YOUR INSTRUCTIONS | Look through the records and copy each line with the string "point" in it.

INFORMATION PROVIDED |
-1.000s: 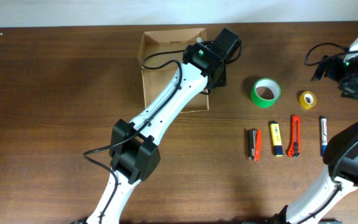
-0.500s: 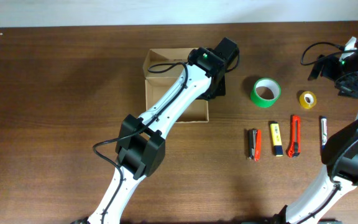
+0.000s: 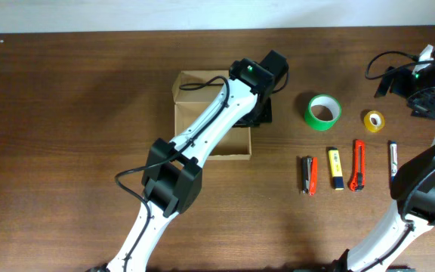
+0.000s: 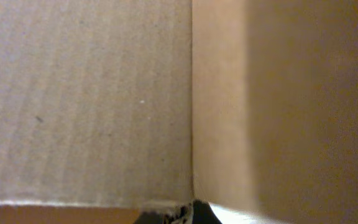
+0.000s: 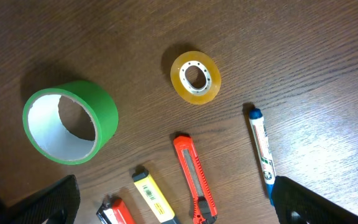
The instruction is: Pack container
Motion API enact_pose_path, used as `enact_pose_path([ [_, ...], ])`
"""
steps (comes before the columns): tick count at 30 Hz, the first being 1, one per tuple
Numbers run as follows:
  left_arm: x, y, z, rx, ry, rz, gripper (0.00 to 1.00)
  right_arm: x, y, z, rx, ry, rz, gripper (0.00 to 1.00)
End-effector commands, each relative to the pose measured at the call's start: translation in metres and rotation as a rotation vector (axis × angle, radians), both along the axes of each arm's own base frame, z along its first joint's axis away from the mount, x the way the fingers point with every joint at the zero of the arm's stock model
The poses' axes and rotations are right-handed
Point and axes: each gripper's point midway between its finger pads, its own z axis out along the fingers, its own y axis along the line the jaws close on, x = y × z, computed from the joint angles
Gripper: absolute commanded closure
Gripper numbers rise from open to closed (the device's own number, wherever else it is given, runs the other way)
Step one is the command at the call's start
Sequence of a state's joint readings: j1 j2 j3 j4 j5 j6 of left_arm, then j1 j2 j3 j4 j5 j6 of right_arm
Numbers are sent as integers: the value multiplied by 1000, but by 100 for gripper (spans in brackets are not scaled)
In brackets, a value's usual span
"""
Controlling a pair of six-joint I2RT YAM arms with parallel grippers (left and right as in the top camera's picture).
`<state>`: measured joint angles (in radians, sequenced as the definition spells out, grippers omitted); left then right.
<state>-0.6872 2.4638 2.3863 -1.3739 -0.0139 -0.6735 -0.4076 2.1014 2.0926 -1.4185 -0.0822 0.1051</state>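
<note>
Seemingly positioning: the left gripper (image 3: 259, 113), its grip hidden, meets the cardboard box (image 3: 189, 106) near the table's (image 3: 66, 151) far edge. The next move is likely loading the green tape roll (image 3: 323, 112).

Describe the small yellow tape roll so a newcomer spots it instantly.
Beside the right arm on the table lies a row of four small tools. Just beyond it sit two tape rolls; the yellow tape roll is nearer that arm. It is far smaller than the green tape roll.
</note>
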Motion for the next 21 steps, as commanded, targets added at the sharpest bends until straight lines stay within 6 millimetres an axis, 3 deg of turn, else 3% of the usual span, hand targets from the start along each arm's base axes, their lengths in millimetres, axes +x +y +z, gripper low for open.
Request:
enact_pose_path([
  [1, -6, -2, -14, 13, 42, -27, 98, 2, 1, 7, -21, -12, -1, 1],
  [8, -8, -1, -16, 19, 51, -44, 89, 2, 1, 7, -20, -11, -1, 1],
  [12, -5, -3, -15, 13, 34, -66, 67, 2, 1, 7, -20, -12, -1, 1],
  [14, -1, -3, -15, 15, 17, -74, 49, 2, 1, 7, -20, -12, -1, 1],
  [17, 6, -4, -8, 15, -21, -90, 45, 2, 1, 7, -20, -12, -1, 1],
  [21, 24, -6, 20, 13, -120, -98, 45, 2, 1, 7, -21, -12, -1, 1],
])
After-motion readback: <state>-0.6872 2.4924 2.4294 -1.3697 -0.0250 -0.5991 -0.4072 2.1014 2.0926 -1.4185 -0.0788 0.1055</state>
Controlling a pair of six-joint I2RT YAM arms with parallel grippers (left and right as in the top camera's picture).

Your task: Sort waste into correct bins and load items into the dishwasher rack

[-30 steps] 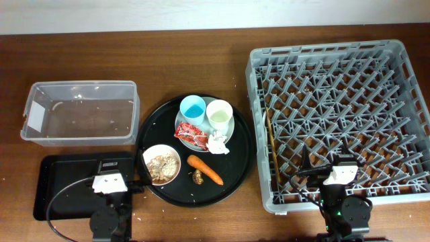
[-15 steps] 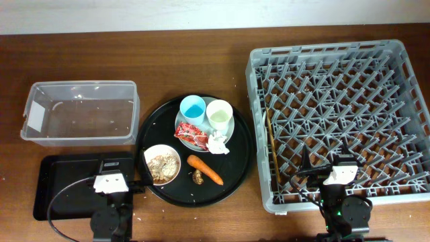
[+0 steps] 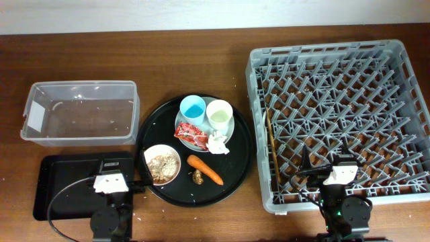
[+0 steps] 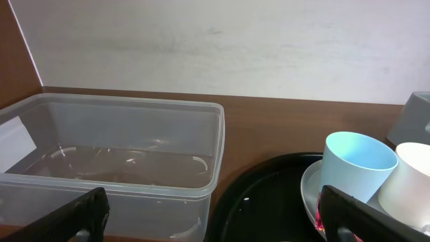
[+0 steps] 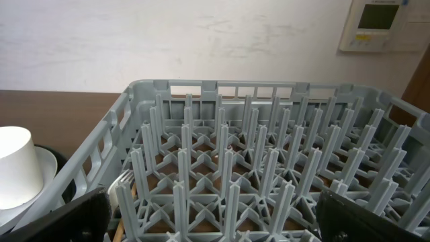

RESULT OF THIS EXERCISE |
End-effector commands, each relative to the pose measured at the call's start: translation in metres and rotation as a rotation vector (axis × angle, radians), both along the axes of each arm's own base frame, z along its first joint's axis away from the mount, x the way the fingers point with every joint at the zero of the arm's stock model
Point and axes: each gripper's point midway between its finger pads, its own z axis out along the fingers, its own y axis along the line the jaws close on, x = y × z, computed from the joint angles

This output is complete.